Por Ceres
Costa Fernandes
Profª Ceres Costa Fernandes |
Muitos
países costumam cultuar com grande zelo seus heróis nacionais, os pais da
pátria. No Brasil, no curto espaço de duas gerações, na onda do revisionismo
histórico, os heróis nacionais fundadores e, também, as grandes datas e
acontecimentos históricos, trocaram, em alta rotatividade, pé com cabeça.
Quem foi
Pedro Álvares Cabral? A data de 22 de abril não é mais comemorada nas escolas.
Há controvérsias sobre o Descobrimento. O 13 de Maio passa em brancas nuvens e
a Princesa Isabel é menos conhecida da criançada do que a Princesa Aurora, da
Bela Adormecida. Cadê o Dia do Soldado? Era feriado na minha infância. Os
feitos do Duque de Caxias ainda entusiasmam algum menino?
D. Pedro I
passou de libertador a libertino - graças às séries de TV - e o Grito do
Ipiranga, celebrado em nosso hino, virou um gemido ocasionado, dizem, por uma
homérica indigestão. Ruy Barbosa, o Águia de Haia, foi também revisionado. Que
é da fama do grande estadista? E o seu juízo nunca foi tão atual: “De tanto
agigantarem-se os poderes nas mãos dos maus, o homem chega a desanimar-se da
virtude, a rir-se da honra e a ter vergonha de ser honesto”. Ninguém duvida que
a reavaliação da nossa história seja boa para refletirmos sobre nosso passado,
com vistas à construção de um futuro.
Mas será que
desmontar as figuras tidas como fundadoras, sem cuidar de substituí-las, seja o
caminho? Zumbi dos Palmares no lugar da Princesa Isabel não preenche todas as
lacunas, e os abolicionistas José do Patrocínio, Joaquim Nabuco, por exemplo,
onde estão? Quem os representa na mente jovem?
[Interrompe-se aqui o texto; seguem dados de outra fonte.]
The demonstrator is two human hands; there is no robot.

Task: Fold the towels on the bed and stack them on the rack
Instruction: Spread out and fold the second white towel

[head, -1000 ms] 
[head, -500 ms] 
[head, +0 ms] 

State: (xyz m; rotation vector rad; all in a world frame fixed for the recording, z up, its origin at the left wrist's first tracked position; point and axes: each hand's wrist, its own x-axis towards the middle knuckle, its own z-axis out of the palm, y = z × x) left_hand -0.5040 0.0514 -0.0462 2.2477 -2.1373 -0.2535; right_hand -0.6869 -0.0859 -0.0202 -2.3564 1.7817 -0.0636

“Hoje é muito difícil não ser canalha. Todas as pressões trabalham para o nosso aviltamento pessoal e coletivo”, são palavras clarividentes do cronista e dramaturgo Nelson Rodrigues. É certo que um país precisa de mitos, heróis e líderes. Com o Congresso Federal composto, em grande parte, de aproveitadores, quadrilheiros e corruptos, que líderes e heróis podem sair dali? E a corrupção que grassa no executivo e no judiciário?
Ah, mas há o
futebol! Em época de Copa do Mundo, aflora nosso patriotismo. É “a pátria de
chuteiras” – Nelson novamente. De quatro em quatro anos, nos orgulhamos de ser
brasileiros: vestimos verde e amarelo, a bandeira pátria tremula; gritamos,
entusiasmados, Brasil! Brasil! Somos todos patriotas. Mas os ídolos
futebolísticos são de barro, efêmeros, à exceção de Pelé, ou de alguns outros
mais antigos, daqueles que não trocavam de time ou de país por dinheiro.
Com a
miséria e o enfraquecimento da nossa cidadania, bandidos e “artistas”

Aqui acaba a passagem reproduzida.